Die ÖVP, die die Debatte vor eineinhalb Jahren lostrat, um den scheinbaren Parteienkonsens durch ein verfassungsrechtliches Euthanasie-Verbot zu zementieren, sieht sich jetzt in der Defensive. Von „Grenzbereichen“ sprach der ÖVP-Gesundheitssprecher Erwin Rasinger am Donnerstag im Parlament. „Mir als Mediziner ist das holländische Beispiel ein Horror“, bekannte Rasinger. Dort habe es „klein angefangen und heute werden 5 000 Menschen pro Jahr assistiert ins Jenseits befördert“. Den alten Menschen werde gesagt, sie seien alt, krank und lästig. Er fürchte, dass den Alten suggeriert werde, es sei für sie Zeit zu gehen. Noch deutlicher wurde ÖVP-Behindertensprecher Franz Joseph Huainigg, der vor einer Legalisierung des „assistierten Suizids“ warnte: „Ausnahmefälle werden immer zum Regelfall.“

Diese Entwicklung streben SPÖ, Grüne und NEOS offenbar an. Ebenso die am Bundeskanzleramt angesiedelte, parteipolitisch besetzte Bioethikkommission, die in ihren Empfehlungen zum „Sterben in Würde“ vom 9. Februar mit Mehrheit forderte, „für Angehörige und persönlich nahestehende Personen eine Straflosigkeit vorzusehen, wenn sie einer an einer unheilbaren, zum Tode führenden Erkrankung mit begrenzter Lebenserwartung leidenden Person beim Suizid Hilfe leisten“. Auch die „Hilfeleistung durch Ärzte beim Suizid“ soll „entkriminalisiert werden“, meint eine Mehrheit in der Bioethikkommission.
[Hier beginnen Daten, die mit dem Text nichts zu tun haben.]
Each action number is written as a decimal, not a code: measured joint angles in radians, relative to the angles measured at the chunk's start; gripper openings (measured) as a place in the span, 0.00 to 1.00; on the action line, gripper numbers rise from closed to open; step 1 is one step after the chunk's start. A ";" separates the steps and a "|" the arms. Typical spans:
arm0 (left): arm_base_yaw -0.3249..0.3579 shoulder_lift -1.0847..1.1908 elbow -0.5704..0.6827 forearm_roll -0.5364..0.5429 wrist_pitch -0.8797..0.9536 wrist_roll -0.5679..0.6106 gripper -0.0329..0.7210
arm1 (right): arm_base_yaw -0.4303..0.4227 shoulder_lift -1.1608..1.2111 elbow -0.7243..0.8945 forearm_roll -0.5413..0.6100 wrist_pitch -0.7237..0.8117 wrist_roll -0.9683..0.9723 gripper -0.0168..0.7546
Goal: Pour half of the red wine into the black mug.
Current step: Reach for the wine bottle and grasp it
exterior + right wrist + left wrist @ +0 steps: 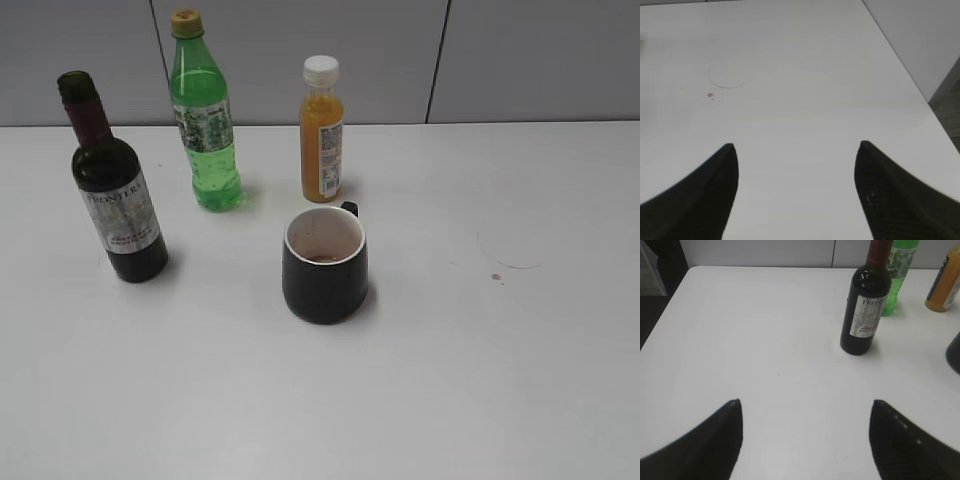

Nicht nur das Schlittern Österreichs in Richtung Suizidbeihilfe machte die Parlamentsdebatte vom Donnerstag spannend. Aufschlussreich ist für das politische Klima in der Alpenrepublik auch, mit welcher Vehemenz im Parlament reagiert wurde, als Marcus Franz vom „Team Stronach“ dazu aufrief, die „Würde am Anfang des Lebens“ in den Blick zu nehmen. Dass es in Österreich gar keine Abtreibungsstatistik gibt, sei „ein untragbarer Zustand“, so Franz. Mehr hatte es nicht gebraucht: In der sonst so harmoniebetonten Aussprache wurden die Zwischenrufe immer lauter, bis Parlamentspräsidentin Doris Bures (SPÖ) schließlich eingriff – und den Redner zur Mäßigung aufforderte, nicht aber die Zwischenrufer!

Lob erntete sie dafür von den Grünen, die sich empört zeigten, dass einige sich hier erfrechten, „ihre kruden Ideen zu verbreiten und diese Debatte zu instrumentalisieren“. Sie können unbesorgt sein: Eine tabufreie Debatte ist in Österreich zwar über eine Legalisierung der Suizidbeihilfe möglich, nicht aber über flankierende Maßnahmen zur Abtreibung.